TASK ITEM:
When the line containing "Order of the" is found in the data below, copy it and each line after it through the line containing "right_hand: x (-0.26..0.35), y", exactly and with no others.

DATA IN THIS EXERCISE:

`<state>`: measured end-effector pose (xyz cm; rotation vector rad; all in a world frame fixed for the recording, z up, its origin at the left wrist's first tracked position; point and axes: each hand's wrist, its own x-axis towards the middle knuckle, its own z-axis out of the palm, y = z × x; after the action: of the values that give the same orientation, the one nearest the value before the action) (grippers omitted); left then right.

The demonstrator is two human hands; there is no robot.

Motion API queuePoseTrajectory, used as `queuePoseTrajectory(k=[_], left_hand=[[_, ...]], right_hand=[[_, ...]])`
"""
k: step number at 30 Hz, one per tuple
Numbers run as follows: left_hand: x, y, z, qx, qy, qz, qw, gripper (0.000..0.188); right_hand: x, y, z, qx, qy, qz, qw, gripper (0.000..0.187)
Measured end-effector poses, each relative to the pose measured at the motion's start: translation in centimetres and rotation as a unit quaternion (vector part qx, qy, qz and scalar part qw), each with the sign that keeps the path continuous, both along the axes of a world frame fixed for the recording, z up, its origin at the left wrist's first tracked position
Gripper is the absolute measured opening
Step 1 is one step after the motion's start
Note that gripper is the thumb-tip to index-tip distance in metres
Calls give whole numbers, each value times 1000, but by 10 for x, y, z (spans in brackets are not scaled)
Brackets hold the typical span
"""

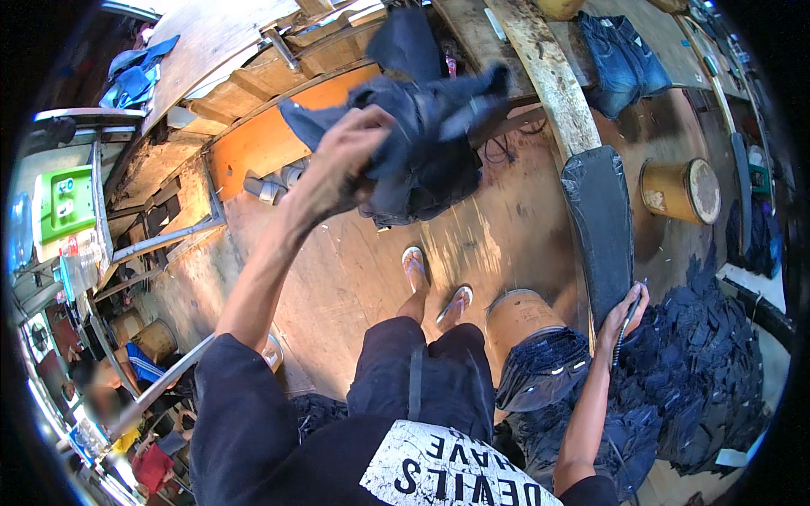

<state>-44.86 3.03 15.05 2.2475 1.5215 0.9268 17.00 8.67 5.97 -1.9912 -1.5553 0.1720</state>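
My left hand [361, 139] reaches far forward, its fingers closed at a dark blue garment [413, 105] that is smeared by motion. Beneath that garment is a pile of dark folded clothes [426, 190], partly hidden. Over on the right, my right hand [623, 316] has its fingers round a slim dark pen-like tool [625, 327], whose exact kind I cannot make out. This hand is beside the near end of a long board padded in black [599, 228].
Blue jeans [620, 63] lie on the far right table. Heaps of dark cloth [692, 371] fill the right side. A drum-shaped container [527, 316] and a round stool [682, 190] stand on the floor. A green tray [66, 202] and another person [152, 468] are at left.
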Motion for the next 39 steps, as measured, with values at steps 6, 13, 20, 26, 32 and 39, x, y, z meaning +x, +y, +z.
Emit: queuePoseTrajectory(k=[6, 13, 20, 26, 32, 39], left_hand=[[5, -32, -197, -87, 193, -194, 958, 34], [-63, -74, -395, -369, 257, -17, 893, 43], [-132, 92, -423, -25, 66, 438, 896, 94], [-167, 165, -450, -350, 188, 392, 830, 123], [-139, 171, -386, -148, 170, 259, 939, 56], [-117, 117, -322, -46, 130, 150, 979, 47]], right_hand=[[-1, 3, -2, -32, -16, -9, 999, 46], [-4, 4, -6, -71, -11, -26, 997, 49], [-10, 2, -8, -103, -20, -50, 993, 47], [-18, 4, -10, -104, 24, -71, 992, 50], [-21, 6, -3, -138, -16, -82, 987, 53], [-20, 7, -8, -109, 20, -87, 990, 46]])
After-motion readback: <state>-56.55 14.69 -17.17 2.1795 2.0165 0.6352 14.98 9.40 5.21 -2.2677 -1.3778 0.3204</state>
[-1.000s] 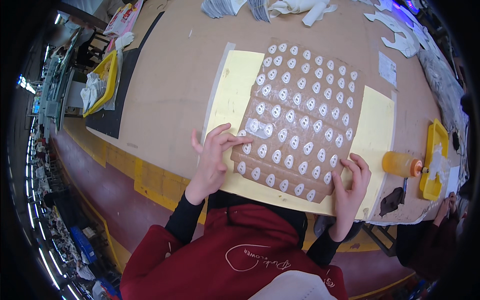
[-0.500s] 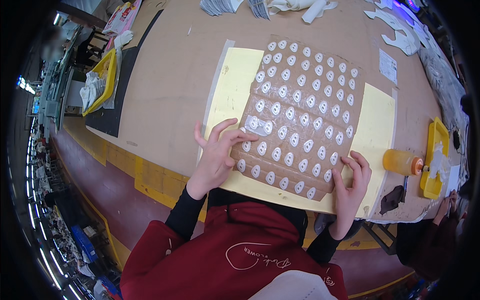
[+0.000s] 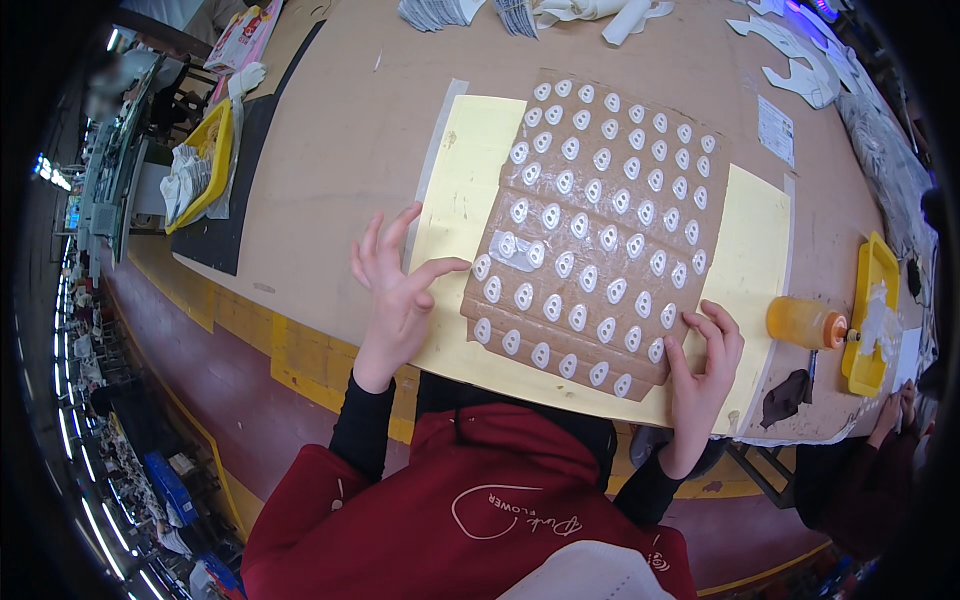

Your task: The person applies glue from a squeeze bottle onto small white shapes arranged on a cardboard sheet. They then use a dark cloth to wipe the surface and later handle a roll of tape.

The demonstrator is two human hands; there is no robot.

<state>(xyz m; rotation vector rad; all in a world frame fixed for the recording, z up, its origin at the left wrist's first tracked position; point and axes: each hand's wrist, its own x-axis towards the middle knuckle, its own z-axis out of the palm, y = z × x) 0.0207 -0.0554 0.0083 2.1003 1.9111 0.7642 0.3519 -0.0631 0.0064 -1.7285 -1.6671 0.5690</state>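
Observation:
A brown cardboard sheet (image 3: 570,300) lies tilted on a pale yellow board (image 3: 465,140), with rows of small white oval pieces (image 3: 565,264), each with dark holes, across it. Clear tape (image 3: 515,251) shines near its left side. Just off that left edge is my left hand (image 3: 393,300), fingers spread, the index fingertip beside an oval at the edge. At the lower right corner, my right hand (image 3: 708,350) rests thumb and fingertips against the sheet's edge, fingers bent but apart, with no piece seen in them.
To the right, a bottle of orange liquid (image 3: 798,324) lies by a yellow tray (image 3: 872,320) and a dark cloth (image 3: 786,398). A yellow basket of white pieces (image 3: 205,165) sits far left. White cut shapes (image 3: 800,75) lie far right. Another person's hands (image 3: 893,412) show at the right.
My left hand has drawn back leftward off the cardboard sheet, its fingers opening out and uncovering the ovals at the left edge. My right hand stays in place.

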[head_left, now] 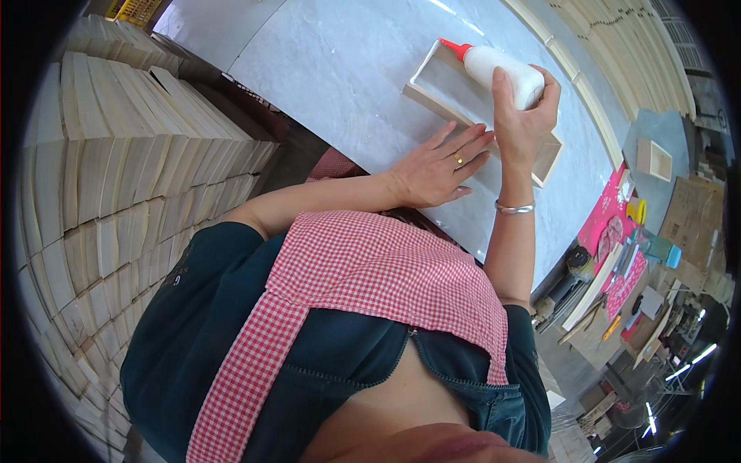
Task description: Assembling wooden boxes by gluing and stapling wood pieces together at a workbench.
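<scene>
My right hand (526, 116) is wrapped round a white squeeze bottle (494, 68) with a red nozzle (454, 49). The bottle is tilted, and its nozzle tip is at the far left corner of a shallow rectangular wooden frame (432, 101). A white line, seemingly glue, runs along the frame's upper edge there. My left hand (440, 168) lies palm down with fingers stretched out, its fingertips at the near side of the frame. The hand and the right forearm hide part of that side. The frame rests on a grey marbled tabletop (347, 85).
Tall stacks of wooden strips (116, 139) stand to the left of the table. More long wooden strips (617, 46) lie at the far right. A small wooden box (654, 160) sits at the right, above a cluttered bench with a blue-topped container (665, 251) and tools.
</scene>
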Available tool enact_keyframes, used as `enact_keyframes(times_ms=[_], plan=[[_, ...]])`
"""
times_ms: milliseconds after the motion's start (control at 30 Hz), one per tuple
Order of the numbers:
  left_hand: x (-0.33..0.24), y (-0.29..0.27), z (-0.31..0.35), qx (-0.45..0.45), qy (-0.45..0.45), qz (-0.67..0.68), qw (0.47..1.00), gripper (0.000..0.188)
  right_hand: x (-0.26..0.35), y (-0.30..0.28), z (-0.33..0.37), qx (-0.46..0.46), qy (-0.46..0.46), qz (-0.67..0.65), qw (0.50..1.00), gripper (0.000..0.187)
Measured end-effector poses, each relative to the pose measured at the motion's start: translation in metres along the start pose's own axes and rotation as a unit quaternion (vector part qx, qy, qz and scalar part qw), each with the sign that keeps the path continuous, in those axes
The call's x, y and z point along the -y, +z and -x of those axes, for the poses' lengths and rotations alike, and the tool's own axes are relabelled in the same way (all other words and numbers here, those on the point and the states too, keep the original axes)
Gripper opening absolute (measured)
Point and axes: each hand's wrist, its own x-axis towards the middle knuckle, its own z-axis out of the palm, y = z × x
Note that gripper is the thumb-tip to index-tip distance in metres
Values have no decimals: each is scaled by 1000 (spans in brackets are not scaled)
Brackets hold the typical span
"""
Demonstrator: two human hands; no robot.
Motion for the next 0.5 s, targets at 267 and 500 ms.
enact_keyframes(times_ms=[267, 500], plan=[[-2, -3, -2, 1, 0, 4, 1000, 58, -9, -27, 3, -26, 18, 49, 998, 48], [-4, -5, -3, -2, -4, 7, 1000, 59, -20, -68, 13, -60, 50, 71, 994, 47]])
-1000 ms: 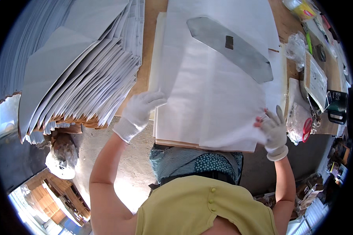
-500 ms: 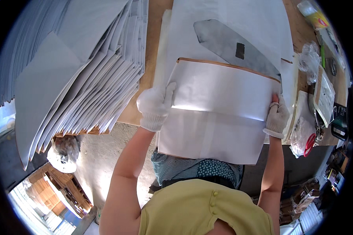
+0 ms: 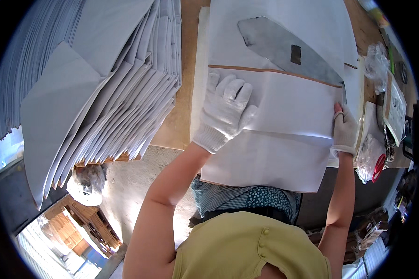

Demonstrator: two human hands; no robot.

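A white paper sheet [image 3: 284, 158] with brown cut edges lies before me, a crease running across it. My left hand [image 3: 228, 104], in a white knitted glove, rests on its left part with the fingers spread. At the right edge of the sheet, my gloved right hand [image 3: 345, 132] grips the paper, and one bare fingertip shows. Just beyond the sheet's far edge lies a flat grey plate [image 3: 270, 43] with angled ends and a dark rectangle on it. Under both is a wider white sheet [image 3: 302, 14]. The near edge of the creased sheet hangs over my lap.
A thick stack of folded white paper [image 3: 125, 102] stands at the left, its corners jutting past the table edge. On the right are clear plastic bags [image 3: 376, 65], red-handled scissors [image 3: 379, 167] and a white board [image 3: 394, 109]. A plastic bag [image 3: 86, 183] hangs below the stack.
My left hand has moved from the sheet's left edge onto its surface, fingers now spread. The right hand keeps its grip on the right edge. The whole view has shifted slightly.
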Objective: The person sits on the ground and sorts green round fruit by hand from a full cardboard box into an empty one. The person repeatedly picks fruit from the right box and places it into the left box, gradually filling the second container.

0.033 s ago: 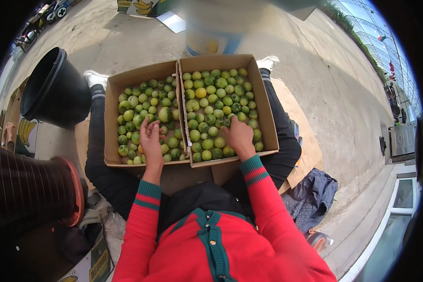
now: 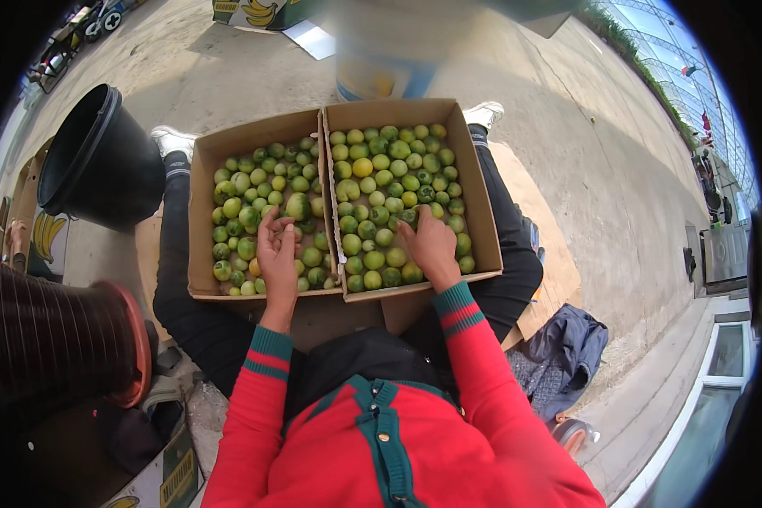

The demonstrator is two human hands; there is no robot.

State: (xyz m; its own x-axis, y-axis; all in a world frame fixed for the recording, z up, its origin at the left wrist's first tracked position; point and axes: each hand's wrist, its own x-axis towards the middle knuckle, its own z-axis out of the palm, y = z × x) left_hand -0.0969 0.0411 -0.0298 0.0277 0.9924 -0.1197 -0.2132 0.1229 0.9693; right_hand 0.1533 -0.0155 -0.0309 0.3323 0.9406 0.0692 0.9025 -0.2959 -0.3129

EXERCISE SOLUTION:
Order of the numbers:
  left_hand: x (-0.33..0.24), y (-0.29..0.27), z (-0.31..0.35), qx (-0.45..0.45), qy (-0.45..0.45), qz (-0.67..0.68), qw (0.47..1.00), gripper (0.000..0.188)
  right_hand: x (-0.26..0.35), y (-0.30..0.28), z (-0.33..0.37), qx (-0.46..0.46), qy (-0.46..0.46), qz (-0.67..0.65), qw (0.50..1.00), gripper (0.000..0.187)

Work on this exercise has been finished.